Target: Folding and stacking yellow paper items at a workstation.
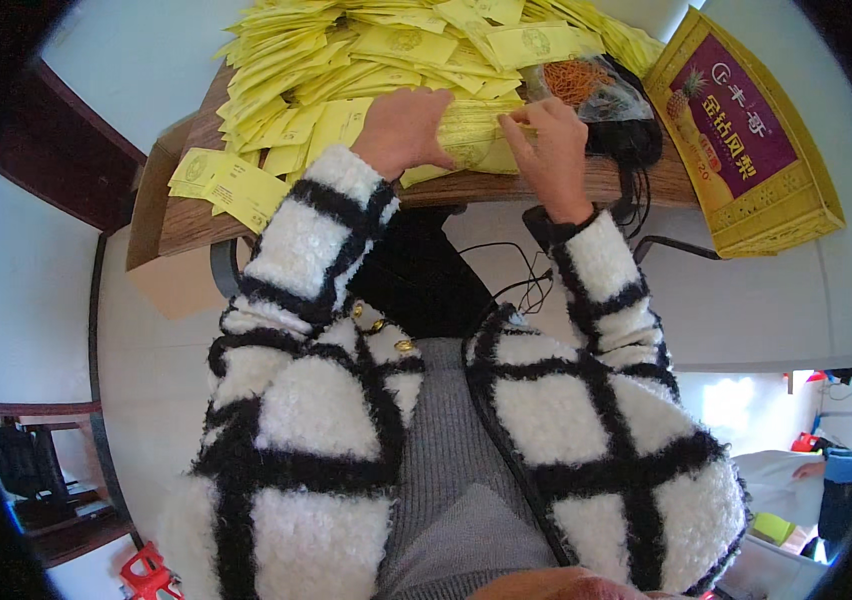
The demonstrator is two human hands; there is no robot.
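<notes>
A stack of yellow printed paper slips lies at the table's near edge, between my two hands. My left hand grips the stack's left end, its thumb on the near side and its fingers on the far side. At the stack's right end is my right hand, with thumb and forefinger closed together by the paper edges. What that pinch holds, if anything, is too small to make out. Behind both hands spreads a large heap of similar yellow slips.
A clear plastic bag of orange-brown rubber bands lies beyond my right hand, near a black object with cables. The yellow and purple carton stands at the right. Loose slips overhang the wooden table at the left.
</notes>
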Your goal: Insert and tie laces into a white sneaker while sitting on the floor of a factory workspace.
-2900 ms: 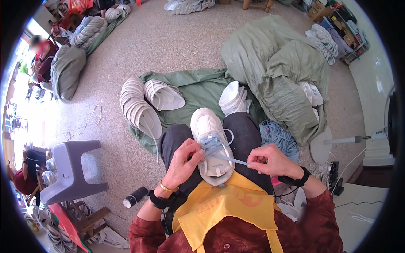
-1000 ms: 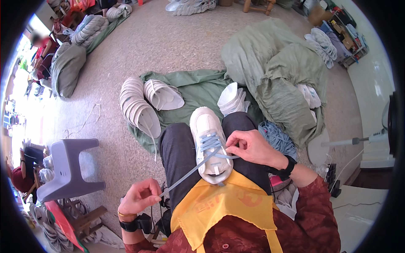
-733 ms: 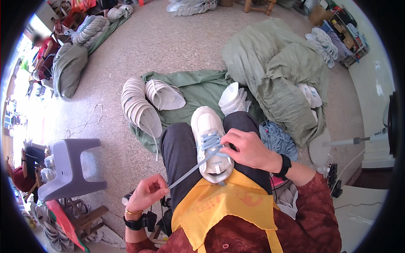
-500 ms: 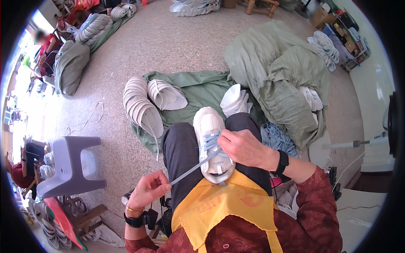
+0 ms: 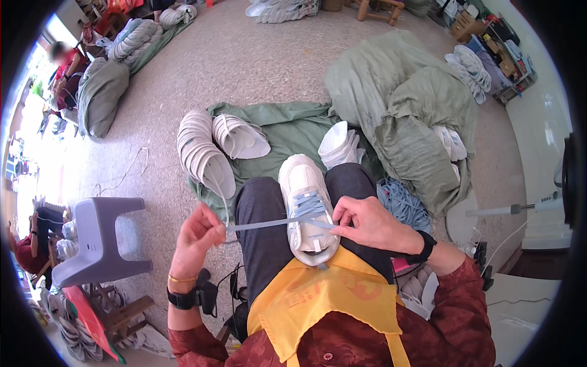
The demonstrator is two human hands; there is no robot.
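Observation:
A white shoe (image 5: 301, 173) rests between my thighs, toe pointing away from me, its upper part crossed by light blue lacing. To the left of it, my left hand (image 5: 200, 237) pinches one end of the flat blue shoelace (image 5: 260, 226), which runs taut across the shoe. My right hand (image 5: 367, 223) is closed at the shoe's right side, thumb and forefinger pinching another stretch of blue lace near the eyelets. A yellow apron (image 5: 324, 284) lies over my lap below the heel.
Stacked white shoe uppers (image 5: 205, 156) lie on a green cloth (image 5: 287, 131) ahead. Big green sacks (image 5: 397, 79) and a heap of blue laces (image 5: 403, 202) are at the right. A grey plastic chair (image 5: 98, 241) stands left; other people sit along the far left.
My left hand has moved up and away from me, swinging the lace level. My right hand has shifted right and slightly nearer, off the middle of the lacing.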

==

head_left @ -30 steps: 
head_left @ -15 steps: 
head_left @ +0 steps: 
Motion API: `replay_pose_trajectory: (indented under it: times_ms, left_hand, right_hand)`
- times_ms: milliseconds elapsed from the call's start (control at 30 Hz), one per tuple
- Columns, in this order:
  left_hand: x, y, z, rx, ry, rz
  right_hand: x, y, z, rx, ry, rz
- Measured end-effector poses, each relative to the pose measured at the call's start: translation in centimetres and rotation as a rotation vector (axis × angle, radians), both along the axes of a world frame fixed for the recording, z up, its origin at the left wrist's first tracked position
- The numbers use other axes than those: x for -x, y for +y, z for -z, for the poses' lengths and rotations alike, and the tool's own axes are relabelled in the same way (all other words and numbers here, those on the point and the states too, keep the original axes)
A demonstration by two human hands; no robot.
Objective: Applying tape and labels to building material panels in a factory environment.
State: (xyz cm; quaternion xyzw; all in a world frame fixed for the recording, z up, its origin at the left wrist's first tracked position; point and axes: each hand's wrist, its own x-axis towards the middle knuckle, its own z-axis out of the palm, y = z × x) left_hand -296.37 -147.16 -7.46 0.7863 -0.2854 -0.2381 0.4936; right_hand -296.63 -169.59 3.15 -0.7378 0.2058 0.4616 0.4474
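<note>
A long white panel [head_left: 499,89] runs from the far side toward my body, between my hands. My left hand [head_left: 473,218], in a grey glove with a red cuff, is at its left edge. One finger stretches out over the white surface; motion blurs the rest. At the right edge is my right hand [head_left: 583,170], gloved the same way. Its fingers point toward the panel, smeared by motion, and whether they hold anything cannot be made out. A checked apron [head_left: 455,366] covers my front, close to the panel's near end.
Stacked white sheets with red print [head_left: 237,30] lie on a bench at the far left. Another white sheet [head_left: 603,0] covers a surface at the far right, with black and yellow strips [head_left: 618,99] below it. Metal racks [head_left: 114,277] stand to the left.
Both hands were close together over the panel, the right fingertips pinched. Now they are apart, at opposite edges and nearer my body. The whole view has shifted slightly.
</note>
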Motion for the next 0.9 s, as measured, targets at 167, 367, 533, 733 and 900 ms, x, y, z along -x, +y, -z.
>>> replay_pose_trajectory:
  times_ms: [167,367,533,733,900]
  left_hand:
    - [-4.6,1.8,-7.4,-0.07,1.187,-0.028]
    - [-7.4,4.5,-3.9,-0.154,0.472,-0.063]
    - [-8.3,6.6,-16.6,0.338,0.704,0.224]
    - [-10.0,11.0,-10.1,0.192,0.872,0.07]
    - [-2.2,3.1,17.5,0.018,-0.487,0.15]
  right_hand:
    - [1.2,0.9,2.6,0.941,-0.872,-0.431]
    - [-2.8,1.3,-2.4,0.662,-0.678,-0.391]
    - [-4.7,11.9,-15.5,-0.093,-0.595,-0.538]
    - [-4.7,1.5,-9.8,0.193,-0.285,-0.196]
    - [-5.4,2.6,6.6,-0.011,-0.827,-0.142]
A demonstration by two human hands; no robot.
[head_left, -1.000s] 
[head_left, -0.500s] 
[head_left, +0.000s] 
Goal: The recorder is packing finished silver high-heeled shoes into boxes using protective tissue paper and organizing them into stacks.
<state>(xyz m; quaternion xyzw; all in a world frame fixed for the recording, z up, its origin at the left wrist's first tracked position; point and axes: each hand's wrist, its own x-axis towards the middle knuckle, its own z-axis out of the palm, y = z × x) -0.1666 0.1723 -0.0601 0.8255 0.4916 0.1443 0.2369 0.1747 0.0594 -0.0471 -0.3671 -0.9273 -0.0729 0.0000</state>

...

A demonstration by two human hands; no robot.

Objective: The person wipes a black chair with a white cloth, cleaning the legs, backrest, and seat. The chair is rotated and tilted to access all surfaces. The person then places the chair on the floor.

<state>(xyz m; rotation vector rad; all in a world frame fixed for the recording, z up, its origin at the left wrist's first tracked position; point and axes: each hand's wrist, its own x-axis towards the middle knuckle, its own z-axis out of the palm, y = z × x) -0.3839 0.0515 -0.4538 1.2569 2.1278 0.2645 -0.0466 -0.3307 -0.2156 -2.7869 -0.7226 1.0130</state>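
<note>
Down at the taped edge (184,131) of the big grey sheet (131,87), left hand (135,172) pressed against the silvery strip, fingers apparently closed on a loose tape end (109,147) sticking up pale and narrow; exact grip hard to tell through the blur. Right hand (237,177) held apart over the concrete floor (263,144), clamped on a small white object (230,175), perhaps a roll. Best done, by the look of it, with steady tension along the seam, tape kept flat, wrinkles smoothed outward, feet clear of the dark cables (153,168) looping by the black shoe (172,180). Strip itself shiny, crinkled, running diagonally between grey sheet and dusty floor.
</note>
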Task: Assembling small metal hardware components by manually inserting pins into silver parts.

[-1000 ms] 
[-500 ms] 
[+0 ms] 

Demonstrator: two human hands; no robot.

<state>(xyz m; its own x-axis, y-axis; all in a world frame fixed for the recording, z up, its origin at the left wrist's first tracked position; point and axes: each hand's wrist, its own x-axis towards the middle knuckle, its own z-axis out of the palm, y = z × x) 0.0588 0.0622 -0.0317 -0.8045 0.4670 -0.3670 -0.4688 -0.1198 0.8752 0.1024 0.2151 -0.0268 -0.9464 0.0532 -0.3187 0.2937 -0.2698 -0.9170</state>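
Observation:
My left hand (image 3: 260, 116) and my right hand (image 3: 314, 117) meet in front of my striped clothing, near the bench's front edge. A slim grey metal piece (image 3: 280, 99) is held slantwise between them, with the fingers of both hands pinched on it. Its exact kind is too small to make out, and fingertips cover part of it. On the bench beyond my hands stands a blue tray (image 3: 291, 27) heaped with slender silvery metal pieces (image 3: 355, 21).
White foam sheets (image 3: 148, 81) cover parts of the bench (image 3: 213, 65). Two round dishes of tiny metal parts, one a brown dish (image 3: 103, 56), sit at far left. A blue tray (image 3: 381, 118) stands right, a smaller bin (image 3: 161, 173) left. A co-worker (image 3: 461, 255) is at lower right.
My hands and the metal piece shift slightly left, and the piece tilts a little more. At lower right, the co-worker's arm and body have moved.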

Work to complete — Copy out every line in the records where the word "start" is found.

Answer for the task —
- times_ms: milliseconds elapsed from the call's start (control at 30 Hz), one per tuple
- Measured end-effector poses, each relative to the pose measured at the call's start: translation in centimetres and rotation as a rotation vector (axis × angle, radians), both along the axes of a world frame fixed for the recording, z up, its origin at the left wrist's first tracked position

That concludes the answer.